Jay Crabb: Manny had a big following. He set the standards pretty high, and we still get a lot of people who ask about him. We have a little section on the menu with a few of his popular drinks. At the same time, I’ve tried to mix things up. The spirits selection has grown a lot: We have three seasonal drinks that change every few months and an ever-expanding bitters collection.
What’s your bartending philosophy?
I have more of a farmers market, culinary cocktail approach: I do a lot of muddling and use a lot of fresh fruit and herbs. Several of my friends went to culinary school and became chefs, and I would play around with them making cocktails, so I try to approach it from a chef’s perspective.

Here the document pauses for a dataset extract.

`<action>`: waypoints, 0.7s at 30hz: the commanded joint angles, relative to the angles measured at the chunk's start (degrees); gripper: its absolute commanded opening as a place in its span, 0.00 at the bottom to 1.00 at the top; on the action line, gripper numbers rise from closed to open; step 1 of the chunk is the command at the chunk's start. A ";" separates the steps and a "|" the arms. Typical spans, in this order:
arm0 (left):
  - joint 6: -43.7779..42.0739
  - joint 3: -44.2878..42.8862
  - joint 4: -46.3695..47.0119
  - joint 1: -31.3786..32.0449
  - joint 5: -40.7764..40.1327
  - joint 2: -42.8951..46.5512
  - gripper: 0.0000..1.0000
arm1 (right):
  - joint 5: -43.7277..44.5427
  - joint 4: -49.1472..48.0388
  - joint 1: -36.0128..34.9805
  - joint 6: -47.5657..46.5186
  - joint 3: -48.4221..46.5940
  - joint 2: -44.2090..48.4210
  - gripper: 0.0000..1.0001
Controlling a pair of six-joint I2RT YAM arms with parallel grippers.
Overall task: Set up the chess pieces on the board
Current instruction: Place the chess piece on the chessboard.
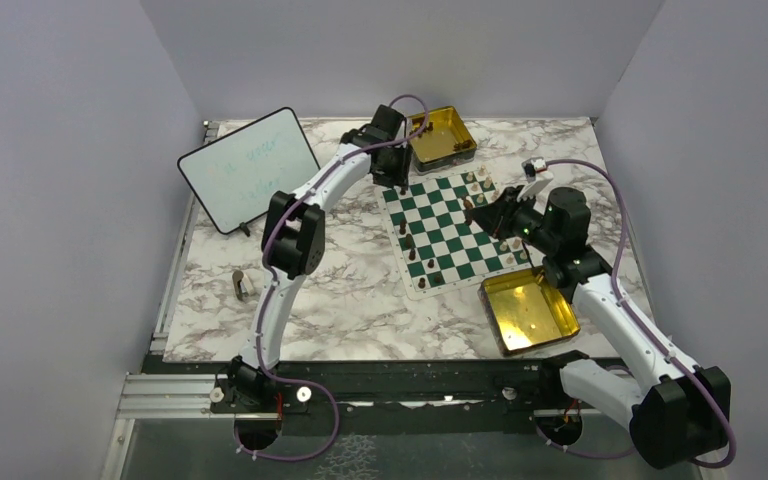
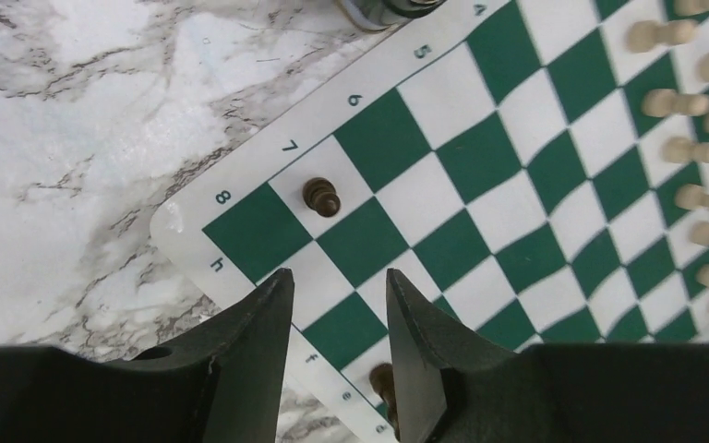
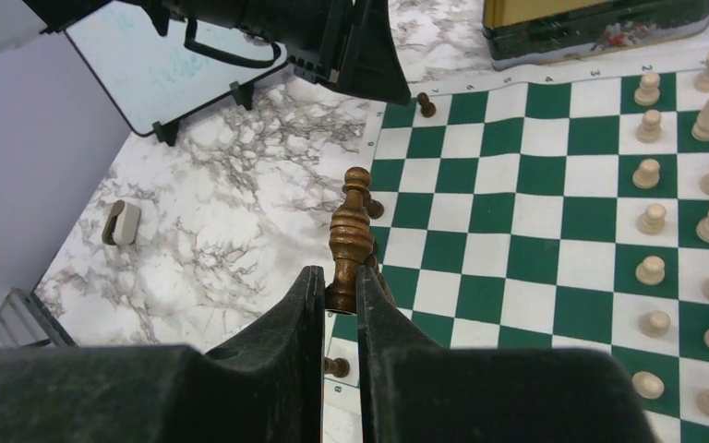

What makes a good bartender?
The biggest thing is listening to the guest and trying to create a memorable experience. I think experimenting with drinks and ingredients is important, too; that makes me a better mixologist. But what makes me a better bartender is paying attention to the customer.
1555 Bonanza St., Walnut Creek, (925) 944-3474, wcyc.net.
We weren’t surprised when Havana’s mojito won best cocktail—it is the hot spot’s signature drink—but we were shocked when staff changed up the recipe. This summer, Havana ditched flavored rum for housemade fresh fruit purée in its 12 mojitos. The result? Even better (and they were already voted the best).
1516 Bonanza St., Walnut Creek, (925) 939-4555, havanarestaurant.net.
It’s not just for kids anymore.
After a major renovation and reopening, the Oakland Museum of California is embracing a wider community than just the 50,000 students who come through its doors each year.
New evening programming, such as the popular Oakland Standard series and O Zone, have defined the museum’s relaunch. Both offer more interactive museum experiences, which include bands, movies, dances, and talks that bring OMCA to life.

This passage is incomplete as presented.